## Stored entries
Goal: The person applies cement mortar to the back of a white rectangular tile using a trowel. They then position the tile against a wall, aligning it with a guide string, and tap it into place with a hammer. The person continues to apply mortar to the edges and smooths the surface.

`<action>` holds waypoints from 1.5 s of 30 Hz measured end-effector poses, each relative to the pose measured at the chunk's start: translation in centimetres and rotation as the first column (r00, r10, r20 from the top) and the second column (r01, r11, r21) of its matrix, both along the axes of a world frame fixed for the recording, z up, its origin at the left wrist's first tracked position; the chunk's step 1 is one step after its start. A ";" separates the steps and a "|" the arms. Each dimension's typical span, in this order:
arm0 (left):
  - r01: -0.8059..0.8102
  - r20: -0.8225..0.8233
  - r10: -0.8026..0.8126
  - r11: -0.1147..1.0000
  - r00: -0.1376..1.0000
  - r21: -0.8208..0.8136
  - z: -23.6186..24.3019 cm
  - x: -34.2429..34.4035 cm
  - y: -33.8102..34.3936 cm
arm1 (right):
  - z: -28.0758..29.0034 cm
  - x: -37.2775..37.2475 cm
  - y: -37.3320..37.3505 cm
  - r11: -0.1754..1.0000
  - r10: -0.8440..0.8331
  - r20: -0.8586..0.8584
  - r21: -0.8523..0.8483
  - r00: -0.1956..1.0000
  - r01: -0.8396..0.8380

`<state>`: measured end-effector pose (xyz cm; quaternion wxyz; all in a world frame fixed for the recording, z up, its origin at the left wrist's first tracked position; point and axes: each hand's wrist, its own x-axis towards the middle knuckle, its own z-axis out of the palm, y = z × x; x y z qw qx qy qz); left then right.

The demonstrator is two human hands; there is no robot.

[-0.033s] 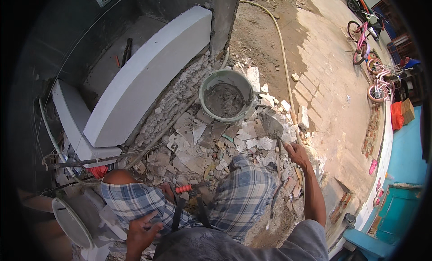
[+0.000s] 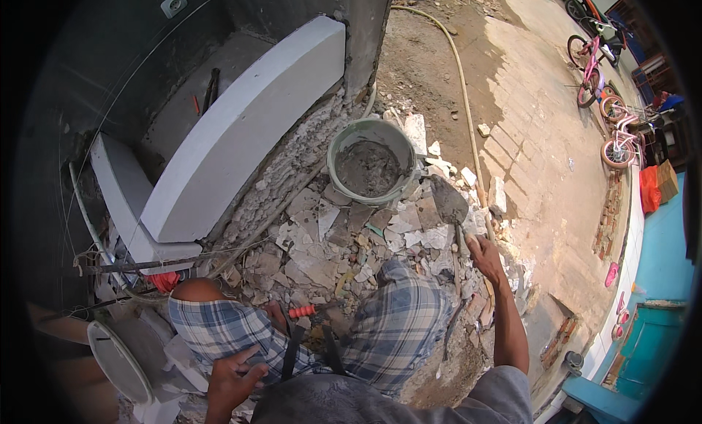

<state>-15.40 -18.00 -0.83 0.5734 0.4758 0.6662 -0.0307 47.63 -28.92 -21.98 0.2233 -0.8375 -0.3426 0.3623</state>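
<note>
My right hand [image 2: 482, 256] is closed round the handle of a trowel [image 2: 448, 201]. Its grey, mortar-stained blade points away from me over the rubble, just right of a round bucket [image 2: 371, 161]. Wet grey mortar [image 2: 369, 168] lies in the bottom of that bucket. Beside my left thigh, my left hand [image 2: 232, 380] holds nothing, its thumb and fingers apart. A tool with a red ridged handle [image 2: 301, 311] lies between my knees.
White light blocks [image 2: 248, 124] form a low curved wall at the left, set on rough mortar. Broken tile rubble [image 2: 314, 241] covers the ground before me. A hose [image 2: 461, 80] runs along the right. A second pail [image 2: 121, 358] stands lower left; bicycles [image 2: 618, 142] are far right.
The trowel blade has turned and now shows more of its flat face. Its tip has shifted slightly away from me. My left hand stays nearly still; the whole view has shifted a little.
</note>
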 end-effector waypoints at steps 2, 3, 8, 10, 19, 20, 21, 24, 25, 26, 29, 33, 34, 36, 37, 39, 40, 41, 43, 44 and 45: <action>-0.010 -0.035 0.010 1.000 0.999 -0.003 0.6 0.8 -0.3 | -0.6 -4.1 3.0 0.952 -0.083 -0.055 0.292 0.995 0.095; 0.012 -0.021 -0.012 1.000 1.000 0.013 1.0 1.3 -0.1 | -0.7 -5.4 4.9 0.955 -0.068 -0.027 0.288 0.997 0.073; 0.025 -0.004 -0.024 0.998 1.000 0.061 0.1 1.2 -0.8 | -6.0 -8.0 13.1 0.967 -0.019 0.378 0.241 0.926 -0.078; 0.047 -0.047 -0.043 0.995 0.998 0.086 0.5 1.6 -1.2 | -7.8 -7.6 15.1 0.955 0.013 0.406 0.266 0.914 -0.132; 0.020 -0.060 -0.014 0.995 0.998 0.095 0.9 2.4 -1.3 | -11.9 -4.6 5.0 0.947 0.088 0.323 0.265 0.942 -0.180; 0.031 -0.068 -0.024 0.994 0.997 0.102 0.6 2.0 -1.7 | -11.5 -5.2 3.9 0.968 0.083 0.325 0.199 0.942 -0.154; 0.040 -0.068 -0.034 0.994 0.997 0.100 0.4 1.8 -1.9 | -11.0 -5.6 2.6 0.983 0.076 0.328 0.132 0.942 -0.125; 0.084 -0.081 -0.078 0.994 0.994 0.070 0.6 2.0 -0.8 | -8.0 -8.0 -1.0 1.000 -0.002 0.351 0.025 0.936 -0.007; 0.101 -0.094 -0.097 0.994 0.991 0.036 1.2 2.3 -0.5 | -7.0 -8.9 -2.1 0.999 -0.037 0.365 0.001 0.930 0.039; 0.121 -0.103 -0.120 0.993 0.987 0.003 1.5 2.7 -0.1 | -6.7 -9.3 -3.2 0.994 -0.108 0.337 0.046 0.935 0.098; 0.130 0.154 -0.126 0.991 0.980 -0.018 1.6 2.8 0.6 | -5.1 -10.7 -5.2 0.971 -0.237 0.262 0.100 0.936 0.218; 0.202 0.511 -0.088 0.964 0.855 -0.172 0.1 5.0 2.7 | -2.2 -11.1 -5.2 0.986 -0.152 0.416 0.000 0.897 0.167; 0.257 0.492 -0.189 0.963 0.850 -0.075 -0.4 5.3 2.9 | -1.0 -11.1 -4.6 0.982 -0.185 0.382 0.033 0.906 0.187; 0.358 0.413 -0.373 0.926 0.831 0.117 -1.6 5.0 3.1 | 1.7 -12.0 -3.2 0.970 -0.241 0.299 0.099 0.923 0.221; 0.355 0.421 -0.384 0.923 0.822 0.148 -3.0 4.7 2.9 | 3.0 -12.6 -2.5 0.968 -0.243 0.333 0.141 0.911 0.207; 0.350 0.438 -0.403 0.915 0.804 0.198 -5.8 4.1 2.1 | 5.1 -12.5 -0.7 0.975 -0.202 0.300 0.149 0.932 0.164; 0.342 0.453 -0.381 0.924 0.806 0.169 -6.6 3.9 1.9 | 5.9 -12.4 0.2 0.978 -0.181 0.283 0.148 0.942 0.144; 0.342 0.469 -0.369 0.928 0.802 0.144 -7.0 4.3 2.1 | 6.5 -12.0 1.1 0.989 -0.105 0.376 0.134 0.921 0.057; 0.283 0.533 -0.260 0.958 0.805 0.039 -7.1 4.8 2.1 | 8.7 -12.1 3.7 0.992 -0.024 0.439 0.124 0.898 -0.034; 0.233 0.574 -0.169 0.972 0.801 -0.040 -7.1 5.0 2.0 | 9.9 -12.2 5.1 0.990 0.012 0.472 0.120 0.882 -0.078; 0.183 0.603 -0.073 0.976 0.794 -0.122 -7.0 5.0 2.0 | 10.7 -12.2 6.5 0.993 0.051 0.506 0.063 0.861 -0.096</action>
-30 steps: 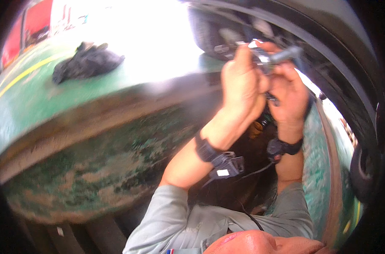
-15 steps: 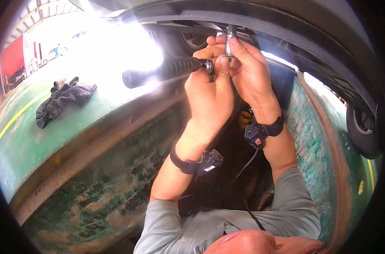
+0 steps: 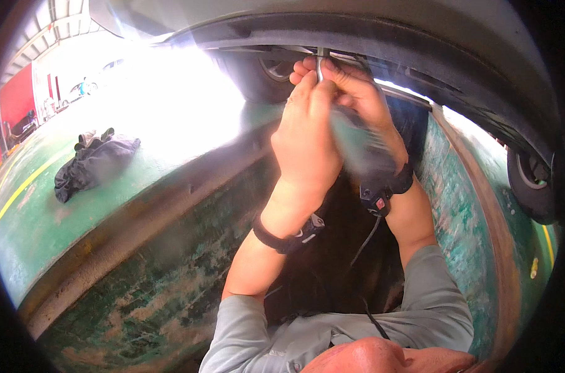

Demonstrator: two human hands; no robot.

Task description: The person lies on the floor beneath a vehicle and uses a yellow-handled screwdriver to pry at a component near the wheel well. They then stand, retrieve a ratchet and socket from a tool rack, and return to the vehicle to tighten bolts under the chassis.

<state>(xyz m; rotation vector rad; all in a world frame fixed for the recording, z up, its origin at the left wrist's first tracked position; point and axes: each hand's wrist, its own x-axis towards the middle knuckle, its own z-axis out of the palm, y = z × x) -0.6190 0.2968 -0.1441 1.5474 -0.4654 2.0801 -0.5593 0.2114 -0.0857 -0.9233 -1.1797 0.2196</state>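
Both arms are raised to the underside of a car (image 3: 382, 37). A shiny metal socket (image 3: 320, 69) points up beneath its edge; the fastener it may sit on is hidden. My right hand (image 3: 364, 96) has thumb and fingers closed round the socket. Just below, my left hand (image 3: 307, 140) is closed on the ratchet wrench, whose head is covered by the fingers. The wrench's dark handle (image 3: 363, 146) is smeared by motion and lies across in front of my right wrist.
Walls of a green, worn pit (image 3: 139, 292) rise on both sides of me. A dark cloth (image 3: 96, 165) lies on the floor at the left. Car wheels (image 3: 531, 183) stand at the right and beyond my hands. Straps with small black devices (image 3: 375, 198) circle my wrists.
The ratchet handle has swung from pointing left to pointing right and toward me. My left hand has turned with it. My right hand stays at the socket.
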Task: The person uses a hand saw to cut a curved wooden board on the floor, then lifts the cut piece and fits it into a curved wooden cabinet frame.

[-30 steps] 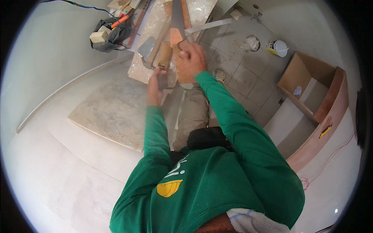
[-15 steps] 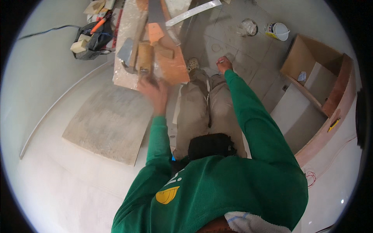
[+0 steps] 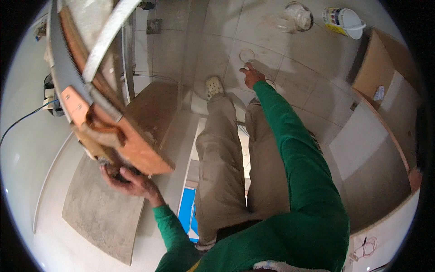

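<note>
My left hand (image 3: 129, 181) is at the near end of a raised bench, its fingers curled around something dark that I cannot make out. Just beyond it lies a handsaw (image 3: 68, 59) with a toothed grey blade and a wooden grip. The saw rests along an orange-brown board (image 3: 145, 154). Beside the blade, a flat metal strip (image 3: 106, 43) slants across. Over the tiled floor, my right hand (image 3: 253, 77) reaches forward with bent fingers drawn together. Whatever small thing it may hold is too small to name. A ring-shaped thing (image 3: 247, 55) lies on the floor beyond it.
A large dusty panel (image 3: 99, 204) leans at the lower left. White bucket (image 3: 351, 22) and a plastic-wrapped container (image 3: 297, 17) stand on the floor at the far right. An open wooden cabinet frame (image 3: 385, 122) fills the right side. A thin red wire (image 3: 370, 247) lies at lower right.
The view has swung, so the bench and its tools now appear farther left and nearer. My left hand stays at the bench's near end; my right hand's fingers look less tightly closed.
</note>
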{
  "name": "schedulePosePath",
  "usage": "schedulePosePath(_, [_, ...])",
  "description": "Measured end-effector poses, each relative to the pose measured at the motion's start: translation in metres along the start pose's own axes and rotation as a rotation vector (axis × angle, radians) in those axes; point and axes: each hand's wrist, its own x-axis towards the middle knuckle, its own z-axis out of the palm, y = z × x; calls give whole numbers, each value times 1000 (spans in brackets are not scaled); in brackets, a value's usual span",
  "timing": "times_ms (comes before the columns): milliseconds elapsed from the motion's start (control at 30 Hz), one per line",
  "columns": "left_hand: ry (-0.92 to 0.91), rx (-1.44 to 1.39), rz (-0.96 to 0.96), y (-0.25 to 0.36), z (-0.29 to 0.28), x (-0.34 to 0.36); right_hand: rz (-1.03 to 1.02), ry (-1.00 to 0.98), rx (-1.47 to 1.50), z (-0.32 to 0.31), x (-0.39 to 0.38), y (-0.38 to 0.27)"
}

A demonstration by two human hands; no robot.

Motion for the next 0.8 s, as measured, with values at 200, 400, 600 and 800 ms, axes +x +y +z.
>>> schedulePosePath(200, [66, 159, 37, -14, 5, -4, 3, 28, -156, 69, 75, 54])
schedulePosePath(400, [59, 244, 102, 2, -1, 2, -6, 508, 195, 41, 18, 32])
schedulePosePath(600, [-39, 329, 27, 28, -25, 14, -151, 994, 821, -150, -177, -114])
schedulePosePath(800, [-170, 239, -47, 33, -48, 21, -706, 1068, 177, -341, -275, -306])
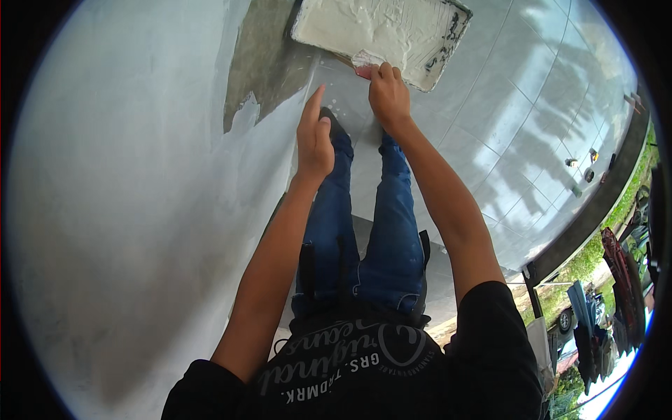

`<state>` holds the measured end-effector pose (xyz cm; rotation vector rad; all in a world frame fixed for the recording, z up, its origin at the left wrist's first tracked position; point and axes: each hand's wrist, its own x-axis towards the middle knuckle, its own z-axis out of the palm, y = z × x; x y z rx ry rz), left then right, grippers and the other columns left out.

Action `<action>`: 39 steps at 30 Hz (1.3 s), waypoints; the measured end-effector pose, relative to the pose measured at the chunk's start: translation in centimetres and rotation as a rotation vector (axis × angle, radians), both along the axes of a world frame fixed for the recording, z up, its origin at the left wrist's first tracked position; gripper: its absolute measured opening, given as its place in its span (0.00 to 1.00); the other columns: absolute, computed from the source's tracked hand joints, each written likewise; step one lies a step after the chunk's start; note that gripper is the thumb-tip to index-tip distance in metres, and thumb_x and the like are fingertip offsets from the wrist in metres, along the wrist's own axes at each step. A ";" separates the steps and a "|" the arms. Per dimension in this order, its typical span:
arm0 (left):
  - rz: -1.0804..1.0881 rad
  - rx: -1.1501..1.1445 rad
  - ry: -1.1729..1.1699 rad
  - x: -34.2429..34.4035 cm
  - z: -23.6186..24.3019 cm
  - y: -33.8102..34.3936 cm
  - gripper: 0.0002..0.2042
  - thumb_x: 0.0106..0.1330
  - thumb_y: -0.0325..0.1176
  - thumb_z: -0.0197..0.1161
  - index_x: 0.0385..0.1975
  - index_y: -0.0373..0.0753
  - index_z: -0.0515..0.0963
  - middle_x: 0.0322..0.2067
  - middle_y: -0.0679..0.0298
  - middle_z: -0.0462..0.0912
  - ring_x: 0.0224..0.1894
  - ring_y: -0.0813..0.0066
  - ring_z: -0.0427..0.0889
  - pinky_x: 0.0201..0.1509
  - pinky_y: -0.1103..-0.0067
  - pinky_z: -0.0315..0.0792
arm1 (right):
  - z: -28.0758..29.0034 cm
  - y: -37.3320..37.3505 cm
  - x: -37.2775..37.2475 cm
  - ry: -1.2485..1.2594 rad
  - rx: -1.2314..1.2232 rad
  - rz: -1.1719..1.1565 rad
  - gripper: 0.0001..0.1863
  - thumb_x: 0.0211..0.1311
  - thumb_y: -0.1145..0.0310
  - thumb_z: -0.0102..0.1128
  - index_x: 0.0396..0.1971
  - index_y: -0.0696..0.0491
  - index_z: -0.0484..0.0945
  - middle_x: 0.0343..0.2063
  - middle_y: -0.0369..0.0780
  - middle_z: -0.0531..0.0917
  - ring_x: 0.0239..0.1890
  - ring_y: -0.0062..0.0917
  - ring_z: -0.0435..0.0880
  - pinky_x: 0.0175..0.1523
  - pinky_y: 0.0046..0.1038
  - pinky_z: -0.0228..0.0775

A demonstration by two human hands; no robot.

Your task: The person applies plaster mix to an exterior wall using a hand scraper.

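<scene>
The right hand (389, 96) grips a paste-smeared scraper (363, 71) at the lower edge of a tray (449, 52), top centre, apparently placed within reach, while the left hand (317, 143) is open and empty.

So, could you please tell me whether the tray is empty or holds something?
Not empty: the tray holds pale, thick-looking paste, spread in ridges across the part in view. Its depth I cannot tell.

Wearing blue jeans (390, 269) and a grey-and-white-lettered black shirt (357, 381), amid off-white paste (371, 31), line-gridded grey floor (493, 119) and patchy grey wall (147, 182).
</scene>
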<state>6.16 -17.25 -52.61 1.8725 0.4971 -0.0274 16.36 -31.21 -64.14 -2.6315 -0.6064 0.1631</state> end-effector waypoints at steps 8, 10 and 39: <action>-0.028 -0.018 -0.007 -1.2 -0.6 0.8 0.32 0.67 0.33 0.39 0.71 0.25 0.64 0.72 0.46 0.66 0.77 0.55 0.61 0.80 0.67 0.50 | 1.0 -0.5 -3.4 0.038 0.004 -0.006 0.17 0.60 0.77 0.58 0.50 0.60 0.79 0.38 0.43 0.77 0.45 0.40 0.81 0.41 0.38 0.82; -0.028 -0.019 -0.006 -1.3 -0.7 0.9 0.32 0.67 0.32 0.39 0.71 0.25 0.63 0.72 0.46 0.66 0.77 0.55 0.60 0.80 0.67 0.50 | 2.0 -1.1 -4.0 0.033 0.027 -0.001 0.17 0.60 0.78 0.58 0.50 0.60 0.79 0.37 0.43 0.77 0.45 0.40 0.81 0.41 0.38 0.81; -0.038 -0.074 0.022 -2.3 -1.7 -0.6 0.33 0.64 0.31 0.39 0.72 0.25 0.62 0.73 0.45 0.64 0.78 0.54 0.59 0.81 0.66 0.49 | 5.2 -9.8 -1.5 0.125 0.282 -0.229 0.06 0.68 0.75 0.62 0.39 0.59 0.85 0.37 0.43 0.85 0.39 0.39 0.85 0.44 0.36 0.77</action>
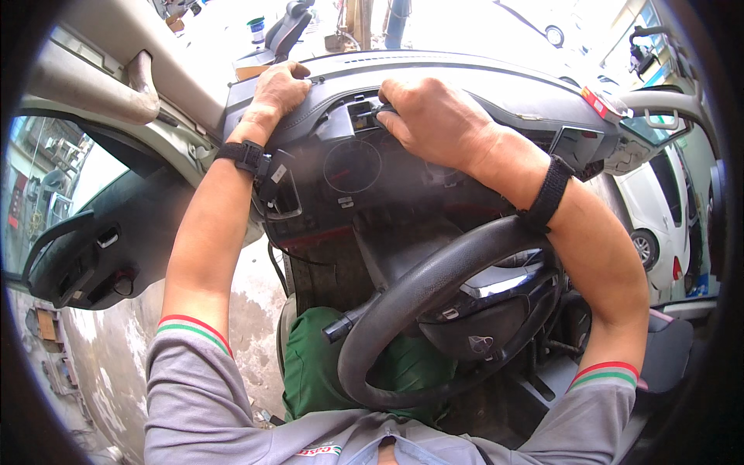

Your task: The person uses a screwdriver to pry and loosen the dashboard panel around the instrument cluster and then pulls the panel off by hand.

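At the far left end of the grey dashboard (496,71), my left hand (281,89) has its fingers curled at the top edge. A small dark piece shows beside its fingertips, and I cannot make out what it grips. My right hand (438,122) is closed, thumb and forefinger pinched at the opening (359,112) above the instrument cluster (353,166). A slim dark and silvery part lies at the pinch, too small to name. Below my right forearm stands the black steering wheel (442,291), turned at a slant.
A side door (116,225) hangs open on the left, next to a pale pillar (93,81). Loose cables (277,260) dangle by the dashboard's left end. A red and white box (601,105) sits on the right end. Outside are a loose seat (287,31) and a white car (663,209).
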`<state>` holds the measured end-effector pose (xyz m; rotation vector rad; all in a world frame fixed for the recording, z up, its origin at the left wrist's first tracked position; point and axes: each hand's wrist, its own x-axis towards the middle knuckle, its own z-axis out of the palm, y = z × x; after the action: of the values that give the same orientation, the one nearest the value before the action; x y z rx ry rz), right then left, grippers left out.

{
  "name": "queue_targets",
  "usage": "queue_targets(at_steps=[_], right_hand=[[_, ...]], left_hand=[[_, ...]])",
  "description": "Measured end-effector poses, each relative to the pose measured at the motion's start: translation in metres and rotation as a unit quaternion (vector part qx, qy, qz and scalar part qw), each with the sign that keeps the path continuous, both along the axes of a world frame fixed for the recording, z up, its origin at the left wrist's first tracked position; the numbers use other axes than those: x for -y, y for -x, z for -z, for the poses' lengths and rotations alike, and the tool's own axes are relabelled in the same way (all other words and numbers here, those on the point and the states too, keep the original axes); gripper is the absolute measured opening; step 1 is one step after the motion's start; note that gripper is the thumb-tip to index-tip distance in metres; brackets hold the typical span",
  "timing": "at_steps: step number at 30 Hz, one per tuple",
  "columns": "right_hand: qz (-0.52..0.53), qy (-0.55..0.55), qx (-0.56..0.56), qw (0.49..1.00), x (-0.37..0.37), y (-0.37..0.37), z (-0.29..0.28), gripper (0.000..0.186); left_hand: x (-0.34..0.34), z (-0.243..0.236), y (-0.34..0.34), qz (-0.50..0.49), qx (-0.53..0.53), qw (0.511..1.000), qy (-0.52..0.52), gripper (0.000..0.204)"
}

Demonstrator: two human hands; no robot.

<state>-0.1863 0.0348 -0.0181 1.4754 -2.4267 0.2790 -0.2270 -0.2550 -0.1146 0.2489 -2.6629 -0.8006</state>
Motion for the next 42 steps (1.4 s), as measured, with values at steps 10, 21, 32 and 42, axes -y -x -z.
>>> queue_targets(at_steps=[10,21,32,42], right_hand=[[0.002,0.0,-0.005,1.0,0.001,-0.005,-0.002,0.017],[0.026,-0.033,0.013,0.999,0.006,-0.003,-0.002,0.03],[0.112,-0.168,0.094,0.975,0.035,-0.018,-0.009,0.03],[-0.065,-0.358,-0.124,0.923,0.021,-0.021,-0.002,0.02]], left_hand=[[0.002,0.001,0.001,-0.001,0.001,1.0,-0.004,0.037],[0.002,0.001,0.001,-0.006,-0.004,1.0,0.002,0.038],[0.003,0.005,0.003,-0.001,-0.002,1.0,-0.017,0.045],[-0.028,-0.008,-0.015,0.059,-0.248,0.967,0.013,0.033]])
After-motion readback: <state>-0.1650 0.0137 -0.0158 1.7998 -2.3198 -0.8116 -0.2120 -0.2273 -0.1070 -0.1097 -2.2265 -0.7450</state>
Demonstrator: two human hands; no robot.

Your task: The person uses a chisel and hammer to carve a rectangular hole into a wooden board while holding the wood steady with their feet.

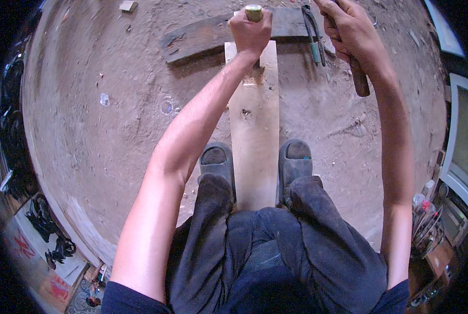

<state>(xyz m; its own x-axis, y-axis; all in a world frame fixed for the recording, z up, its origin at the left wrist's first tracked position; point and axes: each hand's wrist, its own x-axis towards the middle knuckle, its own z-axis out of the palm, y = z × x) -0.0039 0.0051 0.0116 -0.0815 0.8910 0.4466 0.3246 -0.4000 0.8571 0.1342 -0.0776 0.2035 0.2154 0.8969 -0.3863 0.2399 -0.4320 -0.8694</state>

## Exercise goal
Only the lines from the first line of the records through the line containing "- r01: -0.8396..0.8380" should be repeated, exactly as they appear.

## Solution to this problem
Goal: The person applies cement mortar to the back of a white rectangular tile using a trowel. They then position the tile against a wall, aligning it with a guide string, and tap it into place with a hammer. The person continues to apply mortar to the edges and smooths the surface.

`<action>` holds waypoints from 1.5 s of 30 Hz measured end-effector poses, each relative to the pose measured at the chunk's start: translation in centimetres and rotation as the first column (r00, r10, r20 from the top) and the second column (r01, r11, r21) of its matrix, both along the axes of a world frame fixed for the recording, z up, its origin at the left wrist's first tracked position; the chunk's step 1 is one step after its start. A ";" separates the steps and a "|" the arms. Each dimension's typical span, in this order:
arm0 (left):
  - r01: -0.8059..0.8102
  - r20: -0.8225..0.8233
  - r10: -0.8026..0.8126
  - r11: -0.1147..1.0000
  - r00: -0.1376..1.0000
  - r21: -0.8208..0.8136
  - z: -23.6186..24.3019 cm
  - x: -34.2429..34.4035 cm
  - y: -33.8102..34.3936 cm
arm1 (right):
  - z: -28.0758..29.0034 cm
  - x: -37.2775..37.2475 cm
  - y: -37.3320..37.3505 cm
  - r11: -0.1754..1.0000
  - r10: -0.8440..0.8331
  - r20: -0.8586..0.8584
  - r21: -0.8523..0.8483
  - r00: -0.1956..1.0000
  - r01: -0.8396..0.8380

What was asked now has a complete answer.